[WHAT TO WORK ON]
Everything in the listing below must be set down again exactly.

[INFORMATION SUPPLIED]
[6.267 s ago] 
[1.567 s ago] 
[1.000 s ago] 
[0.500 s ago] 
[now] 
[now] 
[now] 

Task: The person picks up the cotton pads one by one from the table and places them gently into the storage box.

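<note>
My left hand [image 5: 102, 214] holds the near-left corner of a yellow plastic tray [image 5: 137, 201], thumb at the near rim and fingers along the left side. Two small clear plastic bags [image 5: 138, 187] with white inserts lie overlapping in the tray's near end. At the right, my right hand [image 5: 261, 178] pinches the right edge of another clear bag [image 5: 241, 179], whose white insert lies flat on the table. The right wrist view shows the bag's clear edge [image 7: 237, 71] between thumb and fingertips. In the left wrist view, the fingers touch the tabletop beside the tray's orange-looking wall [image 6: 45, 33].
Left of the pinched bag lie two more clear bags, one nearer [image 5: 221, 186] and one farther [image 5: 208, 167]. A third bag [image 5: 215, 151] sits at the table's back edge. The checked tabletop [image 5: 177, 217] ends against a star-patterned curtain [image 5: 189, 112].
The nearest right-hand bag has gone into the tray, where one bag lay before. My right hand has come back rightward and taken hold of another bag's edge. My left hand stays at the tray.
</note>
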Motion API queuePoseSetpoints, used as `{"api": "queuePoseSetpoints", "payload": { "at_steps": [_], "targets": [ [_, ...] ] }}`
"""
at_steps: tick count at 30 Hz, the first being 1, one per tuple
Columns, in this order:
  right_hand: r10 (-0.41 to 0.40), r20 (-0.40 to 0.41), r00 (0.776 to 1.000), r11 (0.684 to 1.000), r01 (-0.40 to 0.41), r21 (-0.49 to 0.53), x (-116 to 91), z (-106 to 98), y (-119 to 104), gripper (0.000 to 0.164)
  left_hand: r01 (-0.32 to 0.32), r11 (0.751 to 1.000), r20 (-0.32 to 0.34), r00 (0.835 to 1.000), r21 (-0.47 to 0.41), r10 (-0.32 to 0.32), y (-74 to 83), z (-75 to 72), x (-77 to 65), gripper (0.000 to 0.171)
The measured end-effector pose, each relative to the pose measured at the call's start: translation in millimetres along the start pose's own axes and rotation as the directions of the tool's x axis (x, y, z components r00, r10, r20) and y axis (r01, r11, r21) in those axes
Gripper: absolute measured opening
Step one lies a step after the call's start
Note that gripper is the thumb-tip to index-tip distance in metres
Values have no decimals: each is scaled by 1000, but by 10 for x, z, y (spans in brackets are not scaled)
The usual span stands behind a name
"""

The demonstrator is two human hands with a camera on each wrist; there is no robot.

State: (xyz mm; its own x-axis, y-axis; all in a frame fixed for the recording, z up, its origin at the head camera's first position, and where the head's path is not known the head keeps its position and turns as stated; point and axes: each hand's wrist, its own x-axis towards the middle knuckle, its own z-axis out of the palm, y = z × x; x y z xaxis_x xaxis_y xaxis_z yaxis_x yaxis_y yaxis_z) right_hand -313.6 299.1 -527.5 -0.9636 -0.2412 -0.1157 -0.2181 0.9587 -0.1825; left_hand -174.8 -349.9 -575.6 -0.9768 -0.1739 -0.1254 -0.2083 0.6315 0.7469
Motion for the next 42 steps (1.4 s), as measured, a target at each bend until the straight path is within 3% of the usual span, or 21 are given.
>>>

[TASK ANSWER]
[6.267 s ago] 
[1.567 s ago] 
[1.000 s ago] 
[0.500 s ago] 
[now] 
[now] 
[now] 

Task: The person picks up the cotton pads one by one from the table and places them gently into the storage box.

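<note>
My left hand [image 5: 102, 214] holds the near-left corner of a yellow plastic tray [image 5: 137, 201], thumb at the near rim and fingers along the left side. Two small clear plastic bags [image 5: 138, 187] with white inserts lie overlapping in the tray's near end. At the right, my right hand [image 5: 261, 178] pinches the right edge of another clear bag [image 5: 241, 179], whose white insert lies flat on the table. The right wrist view shows the bag's clear edge [image 7: 237, 71] between thumb and fingertips. In the left wrist view, the fingers touch the tabletop beside the tray's orange-looking wall [image 6: 45, 33].
Left of the pinched bag lie two more clear bags, one nearer [image 5: 221, 186] and one farther [image 5: 208, 167]. A third bag [image 5: 215, 151] sits at the table's back edge. The checked tabletop [image 5: 177, 217] ends against a star-patterned curtain [image 5: 189, 112].
The nearest right-hand bag has gone into the tray, where one bag lay before. My right hand has come back rightward and taken hold of another bag's edge. My left hand stays at the tray.
</note>
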Motion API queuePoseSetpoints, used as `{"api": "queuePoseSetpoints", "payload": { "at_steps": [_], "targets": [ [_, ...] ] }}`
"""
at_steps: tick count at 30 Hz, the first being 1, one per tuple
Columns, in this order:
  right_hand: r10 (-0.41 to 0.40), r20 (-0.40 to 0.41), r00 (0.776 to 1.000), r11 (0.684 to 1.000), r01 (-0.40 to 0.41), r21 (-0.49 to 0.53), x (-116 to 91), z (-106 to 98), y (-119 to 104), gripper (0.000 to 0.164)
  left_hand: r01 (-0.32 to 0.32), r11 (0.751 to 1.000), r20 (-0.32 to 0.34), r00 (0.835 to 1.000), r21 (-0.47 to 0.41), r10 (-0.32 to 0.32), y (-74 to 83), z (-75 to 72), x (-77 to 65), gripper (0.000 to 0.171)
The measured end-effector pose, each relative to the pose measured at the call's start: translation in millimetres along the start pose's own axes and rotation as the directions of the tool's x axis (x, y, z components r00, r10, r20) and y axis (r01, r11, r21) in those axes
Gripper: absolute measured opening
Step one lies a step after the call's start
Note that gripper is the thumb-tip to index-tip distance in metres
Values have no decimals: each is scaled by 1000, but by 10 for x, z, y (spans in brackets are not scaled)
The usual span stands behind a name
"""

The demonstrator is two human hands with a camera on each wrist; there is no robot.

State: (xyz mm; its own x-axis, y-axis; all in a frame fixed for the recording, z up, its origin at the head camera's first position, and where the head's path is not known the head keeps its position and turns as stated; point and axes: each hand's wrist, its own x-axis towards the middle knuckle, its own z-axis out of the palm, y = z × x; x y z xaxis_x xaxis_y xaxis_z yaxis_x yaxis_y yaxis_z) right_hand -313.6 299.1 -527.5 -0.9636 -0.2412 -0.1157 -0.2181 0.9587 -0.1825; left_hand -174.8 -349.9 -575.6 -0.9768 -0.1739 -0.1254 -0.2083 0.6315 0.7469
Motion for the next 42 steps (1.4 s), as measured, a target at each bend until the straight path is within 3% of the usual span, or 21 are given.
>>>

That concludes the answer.